### Assigned task
Only certain lines below are wanted: those starting at the line containing "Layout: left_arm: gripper" and ending at the line containing "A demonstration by", both included, each retyped exactly.

### Recorded information
--

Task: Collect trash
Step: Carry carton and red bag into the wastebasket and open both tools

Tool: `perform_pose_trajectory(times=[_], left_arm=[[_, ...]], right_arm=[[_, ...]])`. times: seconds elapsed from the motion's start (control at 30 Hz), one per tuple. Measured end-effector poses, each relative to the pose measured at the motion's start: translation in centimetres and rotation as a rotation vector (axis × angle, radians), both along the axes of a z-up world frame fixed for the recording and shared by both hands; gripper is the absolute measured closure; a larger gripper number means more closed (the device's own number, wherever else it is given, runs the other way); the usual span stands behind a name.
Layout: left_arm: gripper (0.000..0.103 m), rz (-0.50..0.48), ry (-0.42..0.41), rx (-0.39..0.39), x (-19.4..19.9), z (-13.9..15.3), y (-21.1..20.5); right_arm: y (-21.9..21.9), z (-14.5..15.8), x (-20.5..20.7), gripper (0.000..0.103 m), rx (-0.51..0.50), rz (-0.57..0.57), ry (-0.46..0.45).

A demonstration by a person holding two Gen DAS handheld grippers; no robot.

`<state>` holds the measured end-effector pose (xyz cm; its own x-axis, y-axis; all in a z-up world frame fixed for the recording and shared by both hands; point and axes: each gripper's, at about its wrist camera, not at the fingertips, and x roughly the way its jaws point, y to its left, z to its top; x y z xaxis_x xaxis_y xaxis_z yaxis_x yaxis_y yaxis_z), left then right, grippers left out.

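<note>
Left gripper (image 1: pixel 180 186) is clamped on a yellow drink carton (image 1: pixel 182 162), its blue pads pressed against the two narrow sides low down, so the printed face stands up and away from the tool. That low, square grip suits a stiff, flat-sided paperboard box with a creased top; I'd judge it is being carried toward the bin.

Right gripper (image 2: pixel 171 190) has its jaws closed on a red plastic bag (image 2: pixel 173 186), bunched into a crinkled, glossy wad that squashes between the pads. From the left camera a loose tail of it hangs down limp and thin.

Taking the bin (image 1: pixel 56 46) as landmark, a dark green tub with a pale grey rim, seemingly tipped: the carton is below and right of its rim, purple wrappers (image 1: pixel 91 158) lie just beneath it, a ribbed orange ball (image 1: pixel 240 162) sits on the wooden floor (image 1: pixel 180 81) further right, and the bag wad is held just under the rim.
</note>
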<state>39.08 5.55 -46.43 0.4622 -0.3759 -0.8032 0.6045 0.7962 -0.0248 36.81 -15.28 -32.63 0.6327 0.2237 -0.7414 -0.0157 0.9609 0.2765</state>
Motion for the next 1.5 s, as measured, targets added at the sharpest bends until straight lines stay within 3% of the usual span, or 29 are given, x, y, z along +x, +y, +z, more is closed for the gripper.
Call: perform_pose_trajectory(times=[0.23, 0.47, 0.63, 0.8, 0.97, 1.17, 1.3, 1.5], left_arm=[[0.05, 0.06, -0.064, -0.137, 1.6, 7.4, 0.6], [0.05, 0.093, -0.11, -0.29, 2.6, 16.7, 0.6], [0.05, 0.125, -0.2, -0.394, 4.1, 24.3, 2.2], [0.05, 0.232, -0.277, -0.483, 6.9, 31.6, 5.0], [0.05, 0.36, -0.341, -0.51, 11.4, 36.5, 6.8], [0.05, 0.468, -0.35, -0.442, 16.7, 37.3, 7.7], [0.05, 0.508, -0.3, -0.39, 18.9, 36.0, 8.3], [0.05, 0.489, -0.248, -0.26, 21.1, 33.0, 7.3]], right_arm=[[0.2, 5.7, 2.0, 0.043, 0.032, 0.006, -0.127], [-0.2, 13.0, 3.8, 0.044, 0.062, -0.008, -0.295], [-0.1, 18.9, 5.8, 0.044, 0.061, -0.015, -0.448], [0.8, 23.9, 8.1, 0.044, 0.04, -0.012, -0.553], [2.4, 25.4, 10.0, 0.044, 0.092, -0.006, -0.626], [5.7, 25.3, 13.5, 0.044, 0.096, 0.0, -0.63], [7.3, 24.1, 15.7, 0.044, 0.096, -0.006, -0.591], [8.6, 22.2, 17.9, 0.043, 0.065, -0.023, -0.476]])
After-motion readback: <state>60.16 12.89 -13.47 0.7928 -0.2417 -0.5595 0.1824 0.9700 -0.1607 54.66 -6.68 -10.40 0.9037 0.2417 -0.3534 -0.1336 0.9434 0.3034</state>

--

### The answer
Layout: left_arm: gripper (0.000..0.103 m), rz (-0.50..0.48), ry (-0.42..0.41), rx (-0.39..0.39), x (-19.4..19.9), z (-13.9..15.3), y (-21.1..20.5); right_arm: y (-21.9..21.9), z (-14.5..15.8), x (-20.5..20.7), gripper (0.000..0.103 m), rx (-0.51..0.50), rz (-0.57..0.57), ry (-0.46..0.45).

A demonstration by a person holding two Gen DAS handheld grippers; no robot.

No further output is required, since the answer is complete.